Among the records, find the lines that hold the string "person" and return them.
Segment Start: Task inputs
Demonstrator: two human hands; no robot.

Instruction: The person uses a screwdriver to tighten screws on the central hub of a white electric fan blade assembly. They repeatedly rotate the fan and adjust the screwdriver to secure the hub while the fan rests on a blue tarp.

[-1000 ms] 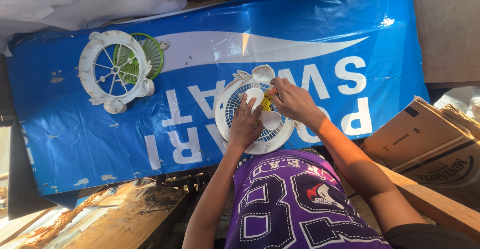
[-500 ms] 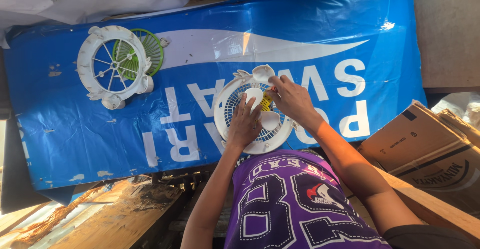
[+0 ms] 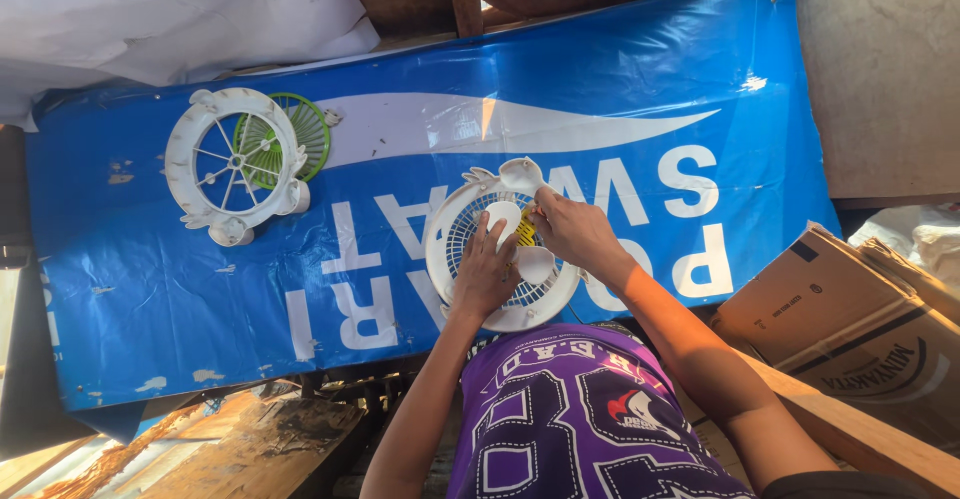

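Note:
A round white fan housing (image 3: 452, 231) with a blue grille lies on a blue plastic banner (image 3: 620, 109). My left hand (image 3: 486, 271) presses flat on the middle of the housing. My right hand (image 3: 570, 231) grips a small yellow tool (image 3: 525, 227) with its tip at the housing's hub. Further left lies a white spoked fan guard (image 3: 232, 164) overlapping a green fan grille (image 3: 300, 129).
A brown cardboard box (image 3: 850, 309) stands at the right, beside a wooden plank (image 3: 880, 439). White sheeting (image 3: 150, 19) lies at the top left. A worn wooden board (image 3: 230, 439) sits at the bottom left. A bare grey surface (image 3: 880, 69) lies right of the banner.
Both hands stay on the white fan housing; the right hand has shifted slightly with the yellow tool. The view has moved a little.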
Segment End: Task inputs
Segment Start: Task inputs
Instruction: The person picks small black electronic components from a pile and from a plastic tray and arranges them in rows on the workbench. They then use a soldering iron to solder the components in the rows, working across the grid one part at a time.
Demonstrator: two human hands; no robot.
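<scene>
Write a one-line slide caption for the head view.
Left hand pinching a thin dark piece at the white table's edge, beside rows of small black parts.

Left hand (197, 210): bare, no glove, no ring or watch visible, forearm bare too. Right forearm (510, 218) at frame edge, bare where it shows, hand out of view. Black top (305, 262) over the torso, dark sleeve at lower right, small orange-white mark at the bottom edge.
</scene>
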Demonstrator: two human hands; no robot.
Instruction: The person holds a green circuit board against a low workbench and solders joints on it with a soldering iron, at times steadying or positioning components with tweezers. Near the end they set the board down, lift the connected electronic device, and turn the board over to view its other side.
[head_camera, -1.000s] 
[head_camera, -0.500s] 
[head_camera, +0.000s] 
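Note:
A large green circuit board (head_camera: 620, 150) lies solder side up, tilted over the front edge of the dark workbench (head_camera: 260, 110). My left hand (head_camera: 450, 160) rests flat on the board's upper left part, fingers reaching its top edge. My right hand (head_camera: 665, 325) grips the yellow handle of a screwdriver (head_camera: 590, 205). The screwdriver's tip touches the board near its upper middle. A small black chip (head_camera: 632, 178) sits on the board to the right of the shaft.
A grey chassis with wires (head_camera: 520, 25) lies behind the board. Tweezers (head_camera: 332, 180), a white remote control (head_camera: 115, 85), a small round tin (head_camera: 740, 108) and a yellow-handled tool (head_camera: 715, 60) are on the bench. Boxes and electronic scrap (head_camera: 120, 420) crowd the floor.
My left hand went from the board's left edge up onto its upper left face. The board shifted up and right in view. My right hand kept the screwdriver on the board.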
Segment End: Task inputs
◆ Task response
Instruction: The person uses a screwdriver to tighten screws on the central hub of a white electric fan blade assembly. They repeatedly rotate the fan and adjust the screwdriver to secure the hub while the fan rests on a blue tarp.
Instruction: The person picks small black electronic components from a pile and from a plastic tray and arranges them in rows on the workbench. They then use a soldering iron to solder the components in the rows, working across the grid one part at a time.
Instruction: The person holds a green circuit board against a low workbench and solders joints on it with a soldering iron, at times steadying or positioning components with tweezers. Near the end they set the board down, lift the connected electronic device, and turn the board over to view its other side.

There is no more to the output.